Il est clair qu’au sujet du nom « Israël » bien des prises de position sont crispées, parce qu’irrationnelles. Qu’un nom soit noué à des affects, rien de plus normal, de plus commun. Mais que les affects prennent le pas sur les raisons, c’est à l’évidence dommageable, en premier lieu pour les juifs, sans doute, mais pas seulement. Et c’est singulier.
Dans Les pingouins de l’universel. Antijudaïsme, antisémitisme, antisionisme, Ivan Segré se propose de reprendre le fil historique et politique des raisons : dans une première partie, il aborde la question à partir de l’antijudaïsme antique, puis chrétien, jusqu’à l’antisémitisme. Dans une seconde partie, il aborde l’antisionisme. Il s’agit d’y voir clair, tout simplement.
Les qualités de l’auteur sont connues, et cet ouvrage les confirme : la démarche est rationaliste, le sujet est maîtrisé, l’inspiration est progressiste (« ouvrière » dit-il ailleurs).

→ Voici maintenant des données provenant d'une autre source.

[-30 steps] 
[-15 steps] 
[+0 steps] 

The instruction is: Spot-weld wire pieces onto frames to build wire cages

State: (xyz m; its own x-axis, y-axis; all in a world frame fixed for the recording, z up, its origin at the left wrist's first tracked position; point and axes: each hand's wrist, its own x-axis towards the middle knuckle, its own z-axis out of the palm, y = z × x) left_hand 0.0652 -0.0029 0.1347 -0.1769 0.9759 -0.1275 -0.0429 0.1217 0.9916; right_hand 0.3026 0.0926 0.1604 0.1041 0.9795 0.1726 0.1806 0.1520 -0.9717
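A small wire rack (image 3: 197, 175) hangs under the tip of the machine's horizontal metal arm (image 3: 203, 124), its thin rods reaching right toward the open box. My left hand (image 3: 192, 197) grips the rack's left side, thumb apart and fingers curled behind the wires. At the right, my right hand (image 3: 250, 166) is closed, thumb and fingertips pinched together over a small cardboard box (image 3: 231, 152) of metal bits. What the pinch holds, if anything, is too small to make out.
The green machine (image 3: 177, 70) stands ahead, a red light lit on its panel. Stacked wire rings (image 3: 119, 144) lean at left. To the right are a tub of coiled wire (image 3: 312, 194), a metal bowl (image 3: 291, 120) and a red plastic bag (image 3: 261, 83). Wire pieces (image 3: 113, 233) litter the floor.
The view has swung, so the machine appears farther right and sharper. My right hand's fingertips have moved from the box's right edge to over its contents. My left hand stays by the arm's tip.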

Qu’est-ce que l’antijudaïsme ? Principalement une xénophobie, apprend-on au début de son enquête, mais qui a deux versants : l’un est politique (païen), l’autre théologique (chrétien). Le préjugé théologique domine au Moyen-Âge. Puis, avec la Renaissance, la politique réacquiert son antique prééminence sur la théologie. La Révolution vient après, d’où procèdent les grandes pensées, de Saint Just à Marx et Trotsky, Weil, Arendt, Badiou. Cependant, la théologie n’en continue pas moins de tirer quelques ficelles, comme dans la parabole du « nain bossu » de Benjamin, dans sa première thèse sur le concept d’histoire. Et la xénophobie sur la scène de l’Histoire ne cesse de refaire surface.
L’antisémitisme est la métamorphose raciste de l’antijudaïsme xénophobe, et il conduisit à Auschwitz. C’est un point acquis aux yeux de tous. Mais un autre fait, quasiment contemporain, lui est associé : la création de l’État d’Israël. Et à ce sujet, rien ne semble acquis aux yeux de personne.
Il importait grandement qu’un livre sobre, réfléchi et cependant résolu apporte des raisons, des éclaircissements à une question qui ne cesse de cliver, et de cliver bien au-delà, et parfois bien autrement, que ne clivent d’autres questions, moins « sensibles » apparemment.
C’est en effet un sujet « sensible », la question d’Israël et de l’antisionisme. Et c’est pourquoi il fallait un livre à la fois raisonné, instruit et senti. Il n’en fallait pas moins pour dissiper les confusions et grandir les débats.